WORK INSTRUCTION — From the listing below, pull out every line where the string "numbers" appears.

COLLECTED MATERIAL —
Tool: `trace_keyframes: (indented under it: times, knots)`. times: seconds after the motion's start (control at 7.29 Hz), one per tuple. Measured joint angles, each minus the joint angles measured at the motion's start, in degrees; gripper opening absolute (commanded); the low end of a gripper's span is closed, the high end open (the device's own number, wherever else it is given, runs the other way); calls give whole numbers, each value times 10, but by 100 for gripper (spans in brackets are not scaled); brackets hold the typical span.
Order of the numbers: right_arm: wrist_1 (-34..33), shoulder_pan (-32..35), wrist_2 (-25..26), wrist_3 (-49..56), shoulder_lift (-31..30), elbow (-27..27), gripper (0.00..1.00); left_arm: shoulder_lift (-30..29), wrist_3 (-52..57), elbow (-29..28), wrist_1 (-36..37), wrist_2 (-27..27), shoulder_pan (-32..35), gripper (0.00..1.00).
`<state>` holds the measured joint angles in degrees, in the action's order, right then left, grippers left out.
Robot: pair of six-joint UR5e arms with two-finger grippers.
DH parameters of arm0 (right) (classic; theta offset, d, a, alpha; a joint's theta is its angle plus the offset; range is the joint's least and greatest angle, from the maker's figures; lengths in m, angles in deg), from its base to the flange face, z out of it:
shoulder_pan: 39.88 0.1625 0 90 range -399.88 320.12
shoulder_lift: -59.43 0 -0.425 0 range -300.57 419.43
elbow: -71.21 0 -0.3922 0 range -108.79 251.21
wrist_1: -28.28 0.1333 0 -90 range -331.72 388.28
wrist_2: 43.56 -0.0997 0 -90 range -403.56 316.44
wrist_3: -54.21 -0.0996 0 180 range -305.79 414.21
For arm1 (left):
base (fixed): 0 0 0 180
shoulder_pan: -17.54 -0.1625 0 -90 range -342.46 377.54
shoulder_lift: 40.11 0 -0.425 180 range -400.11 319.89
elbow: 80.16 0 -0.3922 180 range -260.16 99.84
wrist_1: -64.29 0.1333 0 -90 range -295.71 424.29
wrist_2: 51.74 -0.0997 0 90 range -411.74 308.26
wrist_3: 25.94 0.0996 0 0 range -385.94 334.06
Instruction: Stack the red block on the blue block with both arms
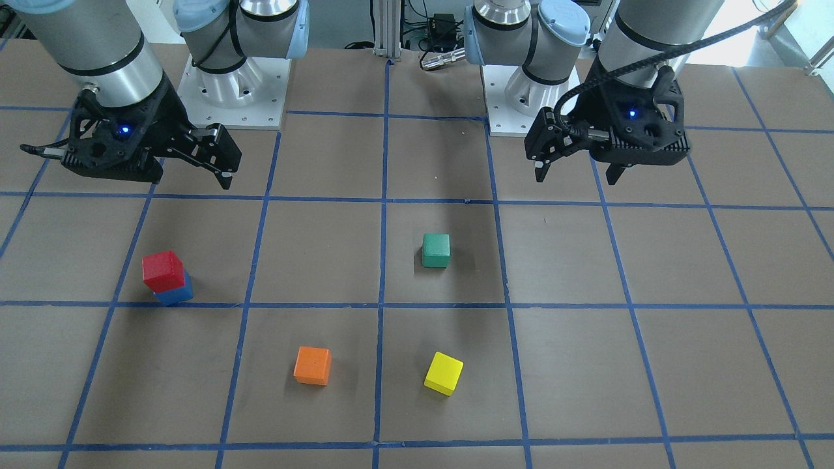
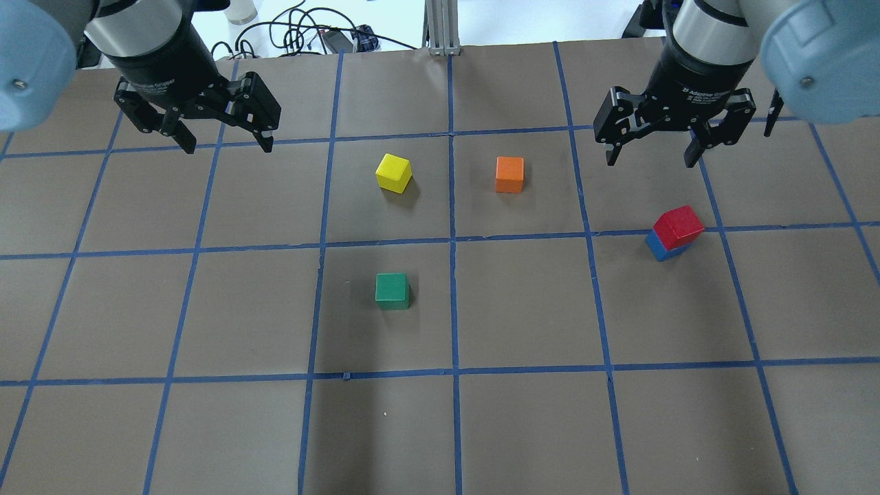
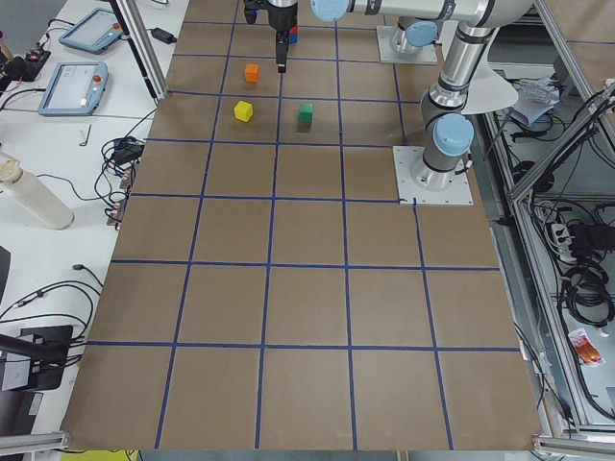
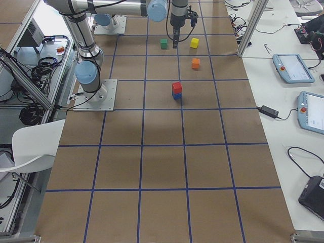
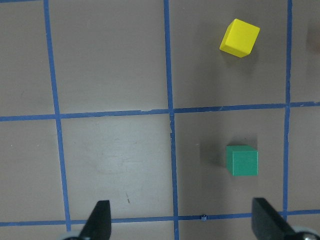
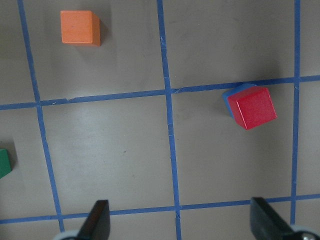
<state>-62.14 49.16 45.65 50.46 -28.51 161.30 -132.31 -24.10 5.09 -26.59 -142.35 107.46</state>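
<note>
The red block sits on top of the blue block, slightly offset, on a blue tape line at the table's right. The stack also shows in the front view with red block over blue block, and in the right wrist view, red block over blue block. My right gripper is open and empty, raised above the table beyond the stack and apart from it. My left gripper is open and empty, raised over the table's far left.
A green block sits near the table's middle. A yellow block and an orange block lie farther out, between the two grippers. The brown table top has a grid of blue tape.
</note>
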Motion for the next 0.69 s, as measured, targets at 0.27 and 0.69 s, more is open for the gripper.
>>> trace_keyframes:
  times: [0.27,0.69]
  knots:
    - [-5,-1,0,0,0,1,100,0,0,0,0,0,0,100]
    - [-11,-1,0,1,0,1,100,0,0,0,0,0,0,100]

SOLUTION FOR THIS EXERCISE —
Tool: `trace_keyframes: (indented under it: times, knots)`. times: seconds after the motion's start (control at 7.29 Hz), one per tuple. Measured joint angles, each minus the joint angles measured at the motion's start, in degrees; gripper opening absolute (commanded); the low end of a gripper's span is closed, the high end open (the device's own number, wherever else it is given, runs the other way); calls give whole numbers, each value times 10, but by 100 for gripper (spans in brackets are not scaled); brackets hold the typical span.
Order of the numbers: right_arm: wrist_1 (-34..33), shoulder_pan (-32..35), wrist_2 (-25..26), wrist_3 (-49..56), shoulder_lift (-31..30), elbow (-27..27), gripper (0.00..1.00); left_arm: shoulder_lift (-30..29), wrist_3 (-52..57), elbow (-29..28), wrist_1 (-36..37), wrist_2 (-27..27), shoulder_pan (-32..35), gripper (0.00..1.00).

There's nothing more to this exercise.